Signal Protocol won the Levchin Prize at Real World Crypto, which was awarded by a panel of several of the most renowned academic cryptographers in the field (including Dan Boneh and Kenny Paterson). Other winners include Bellare, Krawczyk, and Joan Daemon. The protocol has been extensively analyzed and is the current gold standard for messaging encryption.
This. It's not the Durov brothers who are moving the field of secure messaging onwards, or talking at conferences. They're complete amateurs surrounded by fanboys who don't understand the very basics of the field, and who think copy-pasting from https://tsf.telegram.org/manuals/e2ee-simple makes them useful as opposed to spreading propaganda.
But the standard we should apply to secure chat protocols isn't how many awards it won, but whether it's watertight.

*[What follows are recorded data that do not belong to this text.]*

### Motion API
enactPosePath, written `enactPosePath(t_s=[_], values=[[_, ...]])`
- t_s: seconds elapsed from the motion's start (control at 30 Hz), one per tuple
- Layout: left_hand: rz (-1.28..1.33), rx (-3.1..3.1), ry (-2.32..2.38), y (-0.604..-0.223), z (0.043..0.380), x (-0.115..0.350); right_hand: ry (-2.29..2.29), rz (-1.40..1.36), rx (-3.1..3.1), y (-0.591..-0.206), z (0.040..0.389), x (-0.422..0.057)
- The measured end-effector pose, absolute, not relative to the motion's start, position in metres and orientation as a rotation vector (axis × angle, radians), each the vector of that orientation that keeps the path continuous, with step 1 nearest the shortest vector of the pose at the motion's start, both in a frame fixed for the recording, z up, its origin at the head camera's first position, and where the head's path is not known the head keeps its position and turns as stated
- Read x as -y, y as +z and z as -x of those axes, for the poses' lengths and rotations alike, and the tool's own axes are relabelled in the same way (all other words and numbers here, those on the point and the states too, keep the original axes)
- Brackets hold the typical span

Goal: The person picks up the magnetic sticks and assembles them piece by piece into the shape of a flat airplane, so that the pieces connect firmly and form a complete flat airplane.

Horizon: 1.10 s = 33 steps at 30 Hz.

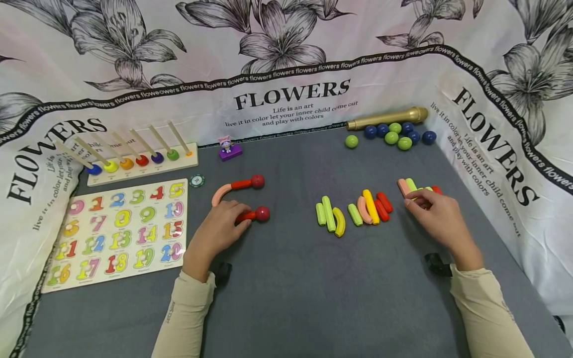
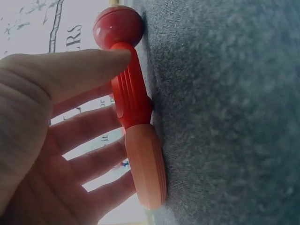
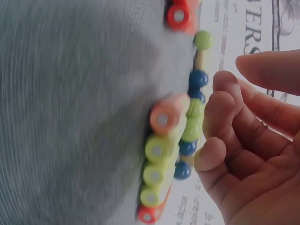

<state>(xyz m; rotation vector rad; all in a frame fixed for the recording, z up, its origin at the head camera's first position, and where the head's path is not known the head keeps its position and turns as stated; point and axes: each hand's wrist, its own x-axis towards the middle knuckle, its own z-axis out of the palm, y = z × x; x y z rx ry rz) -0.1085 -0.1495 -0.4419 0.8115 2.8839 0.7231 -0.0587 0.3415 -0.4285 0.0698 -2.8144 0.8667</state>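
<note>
L hand (image 1: 216, 228) fingers pinch red pc (image 2: 131, 91), ball (image 1: 262, 214) at 3 o'clock; R hand (image 1: 440, 217) fingers loose, empty, pink pc (image 1: 403, 187) at 10 o'clock.

- Left arm (image 1: 185, 313), one; sleeved, pointing toward one o'clock.
- Left hand (image 1: 219, 226), bare; at eight o'clock from the head view's centre; left thumb (image 2: 89, 70) pointing toward three o'clock, left fingers (image 2: 89, 124) spread beyond it, pinching.
- Right arm (image 1: 485, 308), one; sleeved, pointing toward eleven o'clock.
- Right hand (image 1: 438, 216), bare; near three o'clock; right thumb (image 3: 272, 70) toward nine o'clock, right fingers (image 3: 220, 110) loosely bent.
</note>
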Motion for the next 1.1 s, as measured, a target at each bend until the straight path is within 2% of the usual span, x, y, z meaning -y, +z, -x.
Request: enactPosePath(t_s=[0.53, 1.1], values=[[-0.761, -2.876, 0.689, -0.441, 0.108, 0.152, 0.987, -0.339, 2.84, -0.429, 0.068, -0.282], [-0.735, -2.869, 0.707, -0.443, 0.108, 0.154, 0.897, -0.698, 2.887, -0.429, 0.089, -0.213]])
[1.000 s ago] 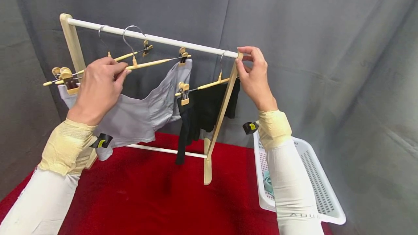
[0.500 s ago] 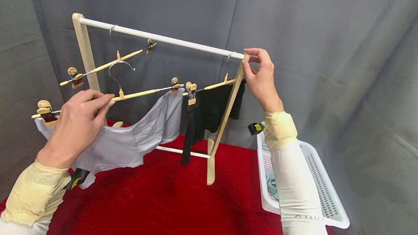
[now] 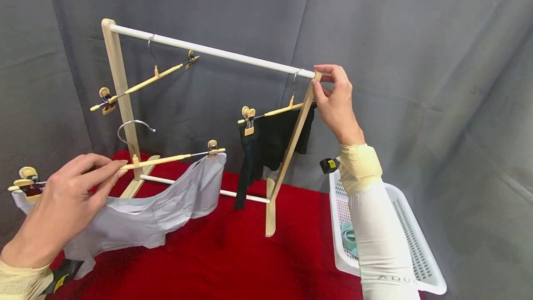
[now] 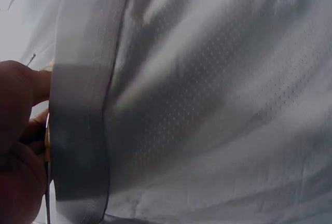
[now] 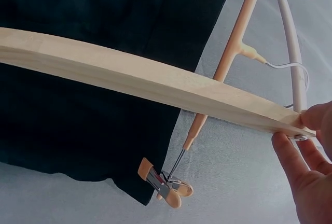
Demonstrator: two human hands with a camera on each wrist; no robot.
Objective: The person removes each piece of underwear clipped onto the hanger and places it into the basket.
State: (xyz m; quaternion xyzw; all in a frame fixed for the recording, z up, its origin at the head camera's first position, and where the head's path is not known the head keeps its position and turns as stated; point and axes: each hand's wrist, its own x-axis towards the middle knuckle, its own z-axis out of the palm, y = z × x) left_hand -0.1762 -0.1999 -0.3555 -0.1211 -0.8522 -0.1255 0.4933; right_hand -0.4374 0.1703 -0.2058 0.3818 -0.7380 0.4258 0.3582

Obviously winning a prestigious prize means it's watertight, but the converse doesn't follow. A protocol can be safe for practical use without winning any prizes.
It can, but given Telegram's history and professional cryptographers like Schneier[1] and Green[2] saying DO NOT USE IT, it's obvious it's _anything_ but watertight.
No. Still not E2EE by default, still no E2EE for groups, still no E2EE for desktop clients. Why do you want to imagine Telegram magically got better when it's so obvious it didn't?
Because they “magically” updated and improved tons of stuff in the last four years. So I think it’s not unreasonable to consider whether their encryption improved too.
But yes, not having encryption on by default speaks poorly of them. OTOH it’s not concrete proof that the encryption still sucks as of now.
Don't get me wrong, I'm not saying the E2EE encryption itself is flawed. I'm saying it's not being used at all by default. And I'm saying it's not possible to use it for groups or desktop clients. That's _the_ travesty, and the proof that this is the state of things is so obvious people don't realize how serious it is. And my concern is that will lead to a tragedy.
Yeah, it’s true that not having E2EE makes Telegram a bad choice for the purposes of the protesters. Convenience and inertia wins out though. And when you have groups of hundreds of thousands of people, there aren’t too many choices in the first place.
The expectation of privacy loses it's meaning when the group size grows. It's more likely what you said remains private when you say it in a group of five people than if you say it in a group of 50, 500, 5000, or 500,000 people. IMO supergroups and channels don't need E2EE, normal groups in Telegram definitely do. It's not an all-or-nothing thing. E2EE where expectation of privacy can be assumed from group size isn't a problem.
Also, Signal has no upper group size limit but E2EE would make group with 100,000s a bit sluggish. But that's a problem that reduces with Moore's law.
No, and obviously it doesn't have to, because I'm replying to you. You hint at Telegram's protocol being inferior based on the number of awards it won, a heuristic that isn't too relevant in practice.
First of all, most of this goes back five years and things have likely changed, but basically MTProto used several non-standard and out of date security mechanisms (no AE and using SHA1 were fairly notable at the time) whereas Signal was purposing fairly standard and widely used mechanisms (OTR). It's possible that many of those failures have been addressed over the years, but I haven't followed it closely. It's worth noting that Signal has been widely vetted over time and is the underpinning of WhatsApp, whereas MTProto continues to have a poor reputation, it seems.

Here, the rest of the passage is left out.